Maxwell was first indicted in July 2020 on charges related to the sex trafficking of minors, including enticement and conspiracy to entice minors to travel to engage in illegal sex acts, along with several other charges involving grooming and luring minors into sex acts. The indictment alleged that Maxwell helped Epstein run an underage sex trafficking ring, with victims as young as 14 years old.
Prosecutors also alleged Maxwell engaged in “group sexual encounters” with Epstein and a minor, and they alleged that Maxwell encouraged underage girls to provide massages to Epstein before engaging in sex acts.
Epstein, who died in August 2019 in an apparent suicide, was arrested and charged with one count of sex trafficking and one count of conspiracy to commit sex trafficking in July 2019. Maxwell was a longtime associate and former girlfriend of Epstein, and she was named in his indictment for allegedly hiring then-15-year-old Virginia Roberts Giuffre to perform sexual acts on Epstein.
Maxwell’s trial, which is currently closed to the press, could result in a sentence of up to 70 years in prison for the alleged Epstein accomplice if she is found guilty on all counts. The trial is taking place in the courthouse for the Southern District of New York in Manhattan, New York City.
Several people who were minors at the time they were allegedly abused by Maxwell and Epstein are set to testify in the trial, The Wall Street Journal reported.
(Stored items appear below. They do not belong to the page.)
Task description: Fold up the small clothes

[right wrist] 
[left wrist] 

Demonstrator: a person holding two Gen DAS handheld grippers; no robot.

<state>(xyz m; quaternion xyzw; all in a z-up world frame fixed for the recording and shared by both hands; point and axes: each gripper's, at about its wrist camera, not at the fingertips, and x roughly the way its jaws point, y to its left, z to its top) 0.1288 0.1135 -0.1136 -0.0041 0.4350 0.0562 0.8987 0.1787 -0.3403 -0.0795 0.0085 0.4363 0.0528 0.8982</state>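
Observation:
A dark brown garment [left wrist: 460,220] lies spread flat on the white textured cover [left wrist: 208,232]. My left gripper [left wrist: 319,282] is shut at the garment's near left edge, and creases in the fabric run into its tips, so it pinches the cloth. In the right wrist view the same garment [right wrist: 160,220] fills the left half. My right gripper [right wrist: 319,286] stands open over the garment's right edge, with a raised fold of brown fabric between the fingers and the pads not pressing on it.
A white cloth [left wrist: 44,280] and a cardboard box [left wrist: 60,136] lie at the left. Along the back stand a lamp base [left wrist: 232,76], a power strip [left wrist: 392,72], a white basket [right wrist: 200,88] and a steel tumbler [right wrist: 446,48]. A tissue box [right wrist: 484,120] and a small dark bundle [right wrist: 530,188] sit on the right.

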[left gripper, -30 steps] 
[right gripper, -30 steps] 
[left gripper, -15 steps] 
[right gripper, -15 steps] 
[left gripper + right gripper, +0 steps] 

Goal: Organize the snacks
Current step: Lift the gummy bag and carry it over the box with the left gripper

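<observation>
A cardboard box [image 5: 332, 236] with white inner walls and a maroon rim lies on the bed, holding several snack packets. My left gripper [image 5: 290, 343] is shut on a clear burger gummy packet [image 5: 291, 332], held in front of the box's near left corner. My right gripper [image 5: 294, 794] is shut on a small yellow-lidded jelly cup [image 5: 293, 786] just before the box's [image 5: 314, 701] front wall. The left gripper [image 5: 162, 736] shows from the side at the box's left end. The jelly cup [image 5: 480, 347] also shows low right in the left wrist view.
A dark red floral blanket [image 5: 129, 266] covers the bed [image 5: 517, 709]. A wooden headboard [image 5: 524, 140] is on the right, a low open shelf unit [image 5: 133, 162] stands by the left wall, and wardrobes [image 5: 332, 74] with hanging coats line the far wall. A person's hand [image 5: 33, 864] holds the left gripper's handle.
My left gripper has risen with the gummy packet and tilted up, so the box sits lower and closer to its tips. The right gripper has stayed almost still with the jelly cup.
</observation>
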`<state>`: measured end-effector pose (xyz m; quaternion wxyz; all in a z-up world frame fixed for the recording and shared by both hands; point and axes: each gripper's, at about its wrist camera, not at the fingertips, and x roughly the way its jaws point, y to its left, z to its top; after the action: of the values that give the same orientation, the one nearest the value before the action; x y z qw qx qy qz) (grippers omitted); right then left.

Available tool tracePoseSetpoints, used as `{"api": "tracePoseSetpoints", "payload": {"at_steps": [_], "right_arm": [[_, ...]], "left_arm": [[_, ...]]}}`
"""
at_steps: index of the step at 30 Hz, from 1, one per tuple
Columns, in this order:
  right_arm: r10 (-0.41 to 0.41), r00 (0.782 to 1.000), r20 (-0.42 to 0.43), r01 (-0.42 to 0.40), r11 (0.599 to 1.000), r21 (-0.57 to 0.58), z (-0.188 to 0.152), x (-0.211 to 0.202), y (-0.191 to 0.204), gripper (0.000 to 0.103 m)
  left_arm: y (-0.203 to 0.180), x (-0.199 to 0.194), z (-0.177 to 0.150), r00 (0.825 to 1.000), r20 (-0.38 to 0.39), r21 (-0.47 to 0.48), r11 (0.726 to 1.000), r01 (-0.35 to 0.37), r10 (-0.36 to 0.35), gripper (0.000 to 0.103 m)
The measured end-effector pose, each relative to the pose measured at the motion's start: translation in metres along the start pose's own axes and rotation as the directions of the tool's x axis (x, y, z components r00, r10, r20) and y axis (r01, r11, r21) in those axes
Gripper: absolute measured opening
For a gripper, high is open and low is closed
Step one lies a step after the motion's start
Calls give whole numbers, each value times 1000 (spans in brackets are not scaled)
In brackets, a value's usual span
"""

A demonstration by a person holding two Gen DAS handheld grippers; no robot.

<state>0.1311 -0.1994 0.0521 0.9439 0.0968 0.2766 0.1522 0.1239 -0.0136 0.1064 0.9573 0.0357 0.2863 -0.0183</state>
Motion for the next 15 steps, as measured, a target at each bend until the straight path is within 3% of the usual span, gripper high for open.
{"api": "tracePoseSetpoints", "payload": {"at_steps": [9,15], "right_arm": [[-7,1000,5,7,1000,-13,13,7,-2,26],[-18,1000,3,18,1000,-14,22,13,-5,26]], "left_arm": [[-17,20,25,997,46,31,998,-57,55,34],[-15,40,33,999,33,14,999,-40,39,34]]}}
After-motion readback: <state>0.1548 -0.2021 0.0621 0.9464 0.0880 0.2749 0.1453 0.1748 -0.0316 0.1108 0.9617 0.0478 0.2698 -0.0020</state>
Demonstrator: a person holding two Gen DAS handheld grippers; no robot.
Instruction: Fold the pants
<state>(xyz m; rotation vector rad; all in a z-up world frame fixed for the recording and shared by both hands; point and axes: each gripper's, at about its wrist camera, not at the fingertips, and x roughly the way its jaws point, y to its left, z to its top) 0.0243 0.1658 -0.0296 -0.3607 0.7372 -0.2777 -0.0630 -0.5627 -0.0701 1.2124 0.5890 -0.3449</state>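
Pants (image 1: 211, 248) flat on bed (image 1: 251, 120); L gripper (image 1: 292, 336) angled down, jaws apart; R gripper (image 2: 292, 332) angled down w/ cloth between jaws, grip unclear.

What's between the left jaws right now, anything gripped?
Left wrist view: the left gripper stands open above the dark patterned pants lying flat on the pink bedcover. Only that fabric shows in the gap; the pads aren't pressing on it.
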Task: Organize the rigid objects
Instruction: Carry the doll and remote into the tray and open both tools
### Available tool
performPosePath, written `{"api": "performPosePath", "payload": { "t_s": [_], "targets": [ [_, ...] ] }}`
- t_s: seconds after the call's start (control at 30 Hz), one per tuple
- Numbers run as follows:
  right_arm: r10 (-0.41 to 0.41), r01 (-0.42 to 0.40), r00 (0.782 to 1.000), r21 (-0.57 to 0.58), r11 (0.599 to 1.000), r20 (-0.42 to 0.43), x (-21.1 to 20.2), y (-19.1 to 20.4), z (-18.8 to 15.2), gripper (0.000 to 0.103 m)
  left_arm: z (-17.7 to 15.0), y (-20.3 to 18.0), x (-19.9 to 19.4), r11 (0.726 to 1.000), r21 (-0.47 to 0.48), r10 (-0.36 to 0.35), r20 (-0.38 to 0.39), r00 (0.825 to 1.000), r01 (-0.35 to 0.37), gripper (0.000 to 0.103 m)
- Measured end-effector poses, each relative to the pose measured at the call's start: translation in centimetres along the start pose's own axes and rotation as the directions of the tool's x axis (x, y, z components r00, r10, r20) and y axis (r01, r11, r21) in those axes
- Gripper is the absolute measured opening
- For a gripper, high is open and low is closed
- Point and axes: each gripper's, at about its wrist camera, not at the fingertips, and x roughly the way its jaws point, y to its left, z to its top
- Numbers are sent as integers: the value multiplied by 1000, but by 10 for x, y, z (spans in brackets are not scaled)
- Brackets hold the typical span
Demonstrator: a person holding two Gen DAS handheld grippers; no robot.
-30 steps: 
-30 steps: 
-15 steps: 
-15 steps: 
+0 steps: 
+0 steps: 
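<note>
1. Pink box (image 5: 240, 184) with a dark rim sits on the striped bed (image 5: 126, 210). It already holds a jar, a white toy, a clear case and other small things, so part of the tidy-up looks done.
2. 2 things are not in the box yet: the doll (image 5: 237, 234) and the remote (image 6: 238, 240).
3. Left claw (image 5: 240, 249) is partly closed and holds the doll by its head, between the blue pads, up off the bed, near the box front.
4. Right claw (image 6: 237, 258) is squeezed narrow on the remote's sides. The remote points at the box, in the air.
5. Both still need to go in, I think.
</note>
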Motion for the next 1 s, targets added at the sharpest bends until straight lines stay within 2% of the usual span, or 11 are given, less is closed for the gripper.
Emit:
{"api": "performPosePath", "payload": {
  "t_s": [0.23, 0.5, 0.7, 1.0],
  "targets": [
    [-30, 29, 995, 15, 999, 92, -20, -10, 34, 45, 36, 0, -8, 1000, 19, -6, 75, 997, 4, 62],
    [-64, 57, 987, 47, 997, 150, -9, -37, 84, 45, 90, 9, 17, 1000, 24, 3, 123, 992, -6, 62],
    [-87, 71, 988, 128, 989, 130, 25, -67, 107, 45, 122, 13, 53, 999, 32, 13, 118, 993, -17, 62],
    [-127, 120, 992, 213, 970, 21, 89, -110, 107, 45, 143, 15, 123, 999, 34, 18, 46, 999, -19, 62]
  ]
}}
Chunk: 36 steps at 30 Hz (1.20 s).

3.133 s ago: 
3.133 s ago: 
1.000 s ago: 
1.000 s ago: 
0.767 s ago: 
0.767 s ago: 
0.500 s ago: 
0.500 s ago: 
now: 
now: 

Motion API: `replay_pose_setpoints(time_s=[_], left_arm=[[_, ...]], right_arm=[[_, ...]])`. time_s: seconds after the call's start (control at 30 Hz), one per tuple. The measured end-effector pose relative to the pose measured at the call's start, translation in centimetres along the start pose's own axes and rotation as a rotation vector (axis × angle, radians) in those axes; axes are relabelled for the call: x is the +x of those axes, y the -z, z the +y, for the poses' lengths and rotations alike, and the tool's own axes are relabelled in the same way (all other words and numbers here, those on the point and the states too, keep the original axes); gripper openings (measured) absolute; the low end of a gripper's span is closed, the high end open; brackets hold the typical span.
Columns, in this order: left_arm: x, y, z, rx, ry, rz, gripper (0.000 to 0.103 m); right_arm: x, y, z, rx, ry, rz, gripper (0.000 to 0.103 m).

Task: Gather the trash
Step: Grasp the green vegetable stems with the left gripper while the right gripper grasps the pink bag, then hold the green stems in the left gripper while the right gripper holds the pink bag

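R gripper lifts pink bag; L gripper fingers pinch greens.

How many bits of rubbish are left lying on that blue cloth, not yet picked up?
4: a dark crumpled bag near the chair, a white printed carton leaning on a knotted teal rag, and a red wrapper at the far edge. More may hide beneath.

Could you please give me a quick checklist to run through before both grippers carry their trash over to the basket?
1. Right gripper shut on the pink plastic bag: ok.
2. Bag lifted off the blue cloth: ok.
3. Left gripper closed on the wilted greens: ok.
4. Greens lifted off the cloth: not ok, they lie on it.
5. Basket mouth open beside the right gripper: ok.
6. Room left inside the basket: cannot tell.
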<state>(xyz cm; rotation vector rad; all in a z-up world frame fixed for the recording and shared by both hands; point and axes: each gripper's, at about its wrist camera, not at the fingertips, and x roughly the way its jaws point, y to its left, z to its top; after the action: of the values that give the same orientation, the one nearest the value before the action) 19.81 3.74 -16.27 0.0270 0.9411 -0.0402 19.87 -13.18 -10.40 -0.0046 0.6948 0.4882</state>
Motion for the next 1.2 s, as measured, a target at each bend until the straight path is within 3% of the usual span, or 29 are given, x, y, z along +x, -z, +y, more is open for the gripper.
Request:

The defense plans to call a University of California at Irvine psychology professor, Elizabeth Loftus, as an expert witness to argue that the victims may have been manipulated into having “false memories,” Reuters reported. Prosecutors reportedly intend to call psychologist Lisa Rocchio to speak about the effects of sexual trauma on the victims.
“Juries are often sympathetic to women defendants generally, and if they can paint her as a type of victim of Epstein as well, that might work in their favor in this regard,” Columbia Law School lecturer Jennifer Rogers told The New York Post. “The very fact that she was a woman likely made the victims trust her more, possibly leading to more and more serious abuse than would otherwise have occurred, so this sort of betrayal of her sex might offend at least some of the jurors.”
The case will be presided over by U.S. District Judge Alison Nathan, who was appointed by former President Barack Obama in 2011.